Task directions
From the first line of the entries below to the line with "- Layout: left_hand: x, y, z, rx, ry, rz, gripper", give each line again exactly.

[Dataset records]
╭──

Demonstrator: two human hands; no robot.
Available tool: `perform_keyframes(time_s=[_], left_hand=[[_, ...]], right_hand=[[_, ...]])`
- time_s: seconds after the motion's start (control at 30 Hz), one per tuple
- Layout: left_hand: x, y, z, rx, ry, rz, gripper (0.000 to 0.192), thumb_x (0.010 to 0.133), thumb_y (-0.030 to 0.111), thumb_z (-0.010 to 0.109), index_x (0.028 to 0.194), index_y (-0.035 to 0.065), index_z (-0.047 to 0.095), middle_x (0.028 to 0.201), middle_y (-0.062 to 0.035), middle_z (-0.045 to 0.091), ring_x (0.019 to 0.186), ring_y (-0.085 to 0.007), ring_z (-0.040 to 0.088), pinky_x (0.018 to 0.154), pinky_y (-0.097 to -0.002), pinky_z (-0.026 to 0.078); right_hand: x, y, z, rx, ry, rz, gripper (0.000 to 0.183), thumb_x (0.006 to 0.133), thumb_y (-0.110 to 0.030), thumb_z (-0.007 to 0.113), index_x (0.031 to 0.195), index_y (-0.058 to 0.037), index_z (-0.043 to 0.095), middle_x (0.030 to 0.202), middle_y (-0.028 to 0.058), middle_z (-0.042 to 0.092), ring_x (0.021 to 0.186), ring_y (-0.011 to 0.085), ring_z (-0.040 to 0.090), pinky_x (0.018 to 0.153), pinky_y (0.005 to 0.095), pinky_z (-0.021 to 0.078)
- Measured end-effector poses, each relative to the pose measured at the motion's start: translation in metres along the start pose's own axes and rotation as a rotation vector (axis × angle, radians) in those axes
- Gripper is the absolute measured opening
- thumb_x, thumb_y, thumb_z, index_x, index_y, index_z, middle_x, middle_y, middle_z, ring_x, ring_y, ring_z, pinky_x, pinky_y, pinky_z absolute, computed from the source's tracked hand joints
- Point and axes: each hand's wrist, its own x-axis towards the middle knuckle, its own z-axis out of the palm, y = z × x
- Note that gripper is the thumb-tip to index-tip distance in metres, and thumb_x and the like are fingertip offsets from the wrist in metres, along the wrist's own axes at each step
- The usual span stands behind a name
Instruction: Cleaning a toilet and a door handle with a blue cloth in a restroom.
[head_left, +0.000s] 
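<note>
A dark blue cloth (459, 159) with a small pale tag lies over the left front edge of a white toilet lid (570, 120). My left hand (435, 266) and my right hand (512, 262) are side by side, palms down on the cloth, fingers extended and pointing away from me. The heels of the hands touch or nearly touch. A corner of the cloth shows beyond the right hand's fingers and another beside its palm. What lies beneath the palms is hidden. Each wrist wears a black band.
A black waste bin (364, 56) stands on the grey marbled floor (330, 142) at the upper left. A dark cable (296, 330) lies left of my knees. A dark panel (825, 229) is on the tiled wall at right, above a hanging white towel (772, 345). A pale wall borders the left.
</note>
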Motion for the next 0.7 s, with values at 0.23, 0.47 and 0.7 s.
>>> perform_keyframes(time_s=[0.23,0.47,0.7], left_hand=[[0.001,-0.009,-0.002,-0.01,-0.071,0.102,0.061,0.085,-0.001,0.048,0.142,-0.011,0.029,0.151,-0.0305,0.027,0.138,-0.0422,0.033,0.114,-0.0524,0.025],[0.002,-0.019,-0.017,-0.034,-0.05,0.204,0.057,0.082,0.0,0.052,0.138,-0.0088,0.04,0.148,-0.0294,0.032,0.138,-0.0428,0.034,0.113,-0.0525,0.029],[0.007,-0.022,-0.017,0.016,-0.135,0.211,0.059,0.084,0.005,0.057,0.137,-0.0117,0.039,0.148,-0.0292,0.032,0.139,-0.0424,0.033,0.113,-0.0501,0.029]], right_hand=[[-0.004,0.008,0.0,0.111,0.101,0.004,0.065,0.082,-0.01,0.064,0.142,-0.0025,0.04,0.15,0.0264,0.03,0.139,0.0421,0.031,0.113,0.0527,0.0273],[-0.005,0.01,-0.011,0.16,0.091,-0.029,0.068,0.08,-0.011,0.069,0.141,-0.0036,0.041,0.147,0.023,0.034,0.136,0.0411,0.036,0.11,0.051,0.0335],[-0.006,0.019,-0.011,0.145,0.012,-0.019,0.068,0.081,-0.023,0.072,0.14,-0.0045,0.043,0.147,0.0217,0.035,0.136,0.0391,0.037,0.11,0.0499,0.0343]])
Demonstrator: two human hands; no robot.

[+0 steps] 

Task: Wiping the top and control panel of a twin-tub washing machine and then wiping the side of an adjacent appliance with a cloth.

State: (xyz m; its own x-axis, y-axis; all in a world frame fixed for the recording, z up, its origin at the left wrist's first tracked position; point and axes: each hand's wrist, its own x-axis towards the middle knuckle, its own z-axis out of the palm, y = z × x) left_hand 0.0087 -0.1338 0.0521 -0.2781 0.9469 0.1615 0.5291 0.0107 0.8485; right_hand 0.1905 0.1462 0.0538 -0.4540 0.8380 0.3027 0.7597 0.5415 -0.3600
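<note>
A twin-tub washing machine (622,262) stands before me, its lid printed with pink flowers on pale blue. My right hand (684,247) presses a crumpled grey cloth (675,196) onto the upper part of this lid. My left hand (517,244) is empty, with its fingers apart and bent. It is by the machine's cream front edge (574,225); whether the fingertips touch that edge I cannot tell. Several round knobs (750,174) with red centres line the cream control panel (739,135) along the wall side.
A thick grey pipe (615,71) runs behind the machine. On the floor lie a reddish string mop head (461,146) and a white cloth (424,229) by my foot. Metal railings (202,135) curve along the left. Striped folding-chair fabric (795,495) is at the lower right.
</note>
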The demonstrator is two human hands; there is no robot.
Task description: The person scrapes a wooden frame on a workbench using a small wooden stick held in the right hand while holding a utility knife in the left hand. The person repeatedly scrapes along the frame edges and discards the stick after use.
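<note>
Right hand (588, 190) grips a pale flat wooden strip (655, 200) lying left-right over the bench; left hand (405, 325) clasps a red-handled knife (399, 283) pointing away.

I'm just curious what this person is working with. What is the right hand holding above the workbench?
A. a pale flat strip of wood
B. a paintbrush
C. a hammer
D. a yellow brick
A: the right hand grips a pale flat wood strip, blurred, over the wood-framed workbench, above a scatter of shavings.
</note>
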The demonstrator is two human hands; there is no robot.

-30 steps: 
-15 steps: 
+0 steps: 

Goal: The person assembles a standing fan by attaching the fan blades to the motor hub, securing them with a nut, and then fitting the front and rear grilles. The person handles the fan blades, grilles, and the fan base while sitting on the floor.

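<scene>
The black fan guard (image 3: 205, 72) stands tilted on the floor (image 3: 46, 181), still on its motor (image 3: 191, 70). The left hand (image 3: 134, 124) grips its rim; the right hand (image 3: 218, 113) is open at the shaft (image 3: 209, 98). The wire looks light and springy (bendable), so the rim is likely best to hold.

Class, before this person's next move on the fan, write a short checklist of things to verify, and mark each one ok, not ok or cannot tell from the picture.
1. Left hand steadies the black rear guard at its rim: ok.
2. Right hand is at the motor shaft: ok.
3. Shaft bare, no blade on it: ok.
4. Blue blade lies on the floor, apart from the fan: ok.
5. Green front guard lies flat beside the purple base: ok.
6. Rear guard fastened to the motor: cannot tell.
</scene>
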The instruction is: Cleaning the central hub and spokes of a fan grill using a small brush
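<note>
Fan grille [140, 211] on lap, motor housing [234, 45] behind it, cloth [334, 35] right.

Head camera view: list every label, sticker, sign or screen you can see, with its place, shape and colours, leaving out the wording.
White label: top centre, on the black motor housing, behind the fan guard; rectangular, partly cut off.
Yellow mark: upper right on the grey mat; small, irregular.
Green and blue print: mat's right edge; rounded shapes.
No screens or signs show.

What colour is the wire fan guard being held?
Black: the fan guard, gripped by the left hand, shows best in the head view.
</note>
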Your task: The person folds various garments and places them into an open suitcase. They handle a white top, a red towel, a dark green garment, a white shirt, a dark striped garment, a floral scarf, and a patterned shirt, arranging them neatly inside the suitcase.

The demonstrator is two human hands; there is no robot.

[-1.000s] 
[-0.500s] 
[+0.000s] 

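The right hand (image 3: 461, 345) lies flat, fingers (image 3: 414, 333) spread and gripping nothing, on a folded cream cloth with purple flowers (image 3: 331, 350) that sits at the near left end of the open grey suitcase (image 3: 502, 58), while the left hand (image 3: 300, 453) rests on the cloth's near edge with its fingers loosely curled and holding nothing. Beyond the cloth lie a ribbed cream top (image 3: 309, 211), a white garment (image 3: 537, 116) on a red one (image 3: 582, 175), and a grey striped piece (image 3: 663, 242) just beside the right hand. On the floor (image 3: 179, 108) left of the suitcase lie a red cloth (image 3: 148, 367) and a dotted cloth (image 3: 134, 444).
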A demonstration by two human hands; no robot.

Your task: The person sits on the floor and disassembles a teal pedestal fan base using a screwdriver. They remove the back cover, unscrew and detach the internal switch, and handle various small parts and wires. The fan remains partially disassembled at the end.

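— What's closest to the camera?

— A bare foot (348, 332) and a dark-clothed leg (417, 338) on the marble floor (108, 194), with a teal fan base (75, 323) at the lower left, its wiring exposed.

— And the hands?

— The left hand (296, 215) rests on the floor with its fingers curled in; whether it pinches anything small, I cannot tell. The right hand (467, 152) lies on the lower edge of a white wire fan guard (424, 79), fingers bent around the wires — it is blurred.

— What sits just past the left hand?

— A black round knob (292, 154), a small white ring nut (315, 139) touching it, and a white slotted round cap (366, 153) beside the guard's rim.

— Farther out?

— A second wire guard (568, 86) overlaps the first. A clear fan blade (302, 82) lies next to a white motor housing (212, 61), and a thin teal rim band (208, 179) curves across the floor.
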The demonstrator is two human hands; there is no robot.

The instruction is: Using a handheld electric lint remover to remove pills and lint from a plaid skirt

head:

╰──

Exercise answer
Demonstrator: two human hands; no robot.
Available tool: `perform_keyframes(time_s=[_], left_hand=[[_, ...]], right_hand=[[_, ...]])`
- time_s: seconds after the motion's start (control at 30 Hz), one per tuple
- Layout: left_hand: x, y, z, rx, ry, rz, gripper (0.000 to 0.192), thumb_x (0.010 to 0.133), thumb_y (-0.030 to 0.111), thumb_z (-0.010 to 0.109), index_x (0.028 to 0.194), index_y (-0.035 to 0.065), index_z (-0.047 to 0.095), middle_x (0.028 to 0.201), middle_y (-0.062 to 0.035), middle_z (-0.045 to 0.091), ring_x (0.019 to 0.186), ring_y (-0.085 to 0.007), ring_z (-0.040 to 0.088), pinky_x (0.018 to 0.154), pinky_y (-0.097 to -0.002), pinky_z (-0.026 to 0.078); right_hand: x, y, z, rx, ry, rz, gripper (0.000 to 0.183), thumb_x (0.006 to 0.133), thumb_y (-0.110 to 0.030), thumb_z (-0.007 to 0.113), index_x (0.031 to 0.195), index_y (-0.058 to 0.037), index_z (-0.043 to 0.095), middle_x (0.030 to 0.202), middle_y (-0.028 to 0.058), middle_z (-0.042 to 0.092), ring_x (0.021 to 0.186), ring_y (-0.011 to 0.085), ring_z (-0.040 to 0.090), pinky_x (0.018 to 0.153), pinky_y (0.005 to 0.095), pinky_z (-0.021 to 0.078)

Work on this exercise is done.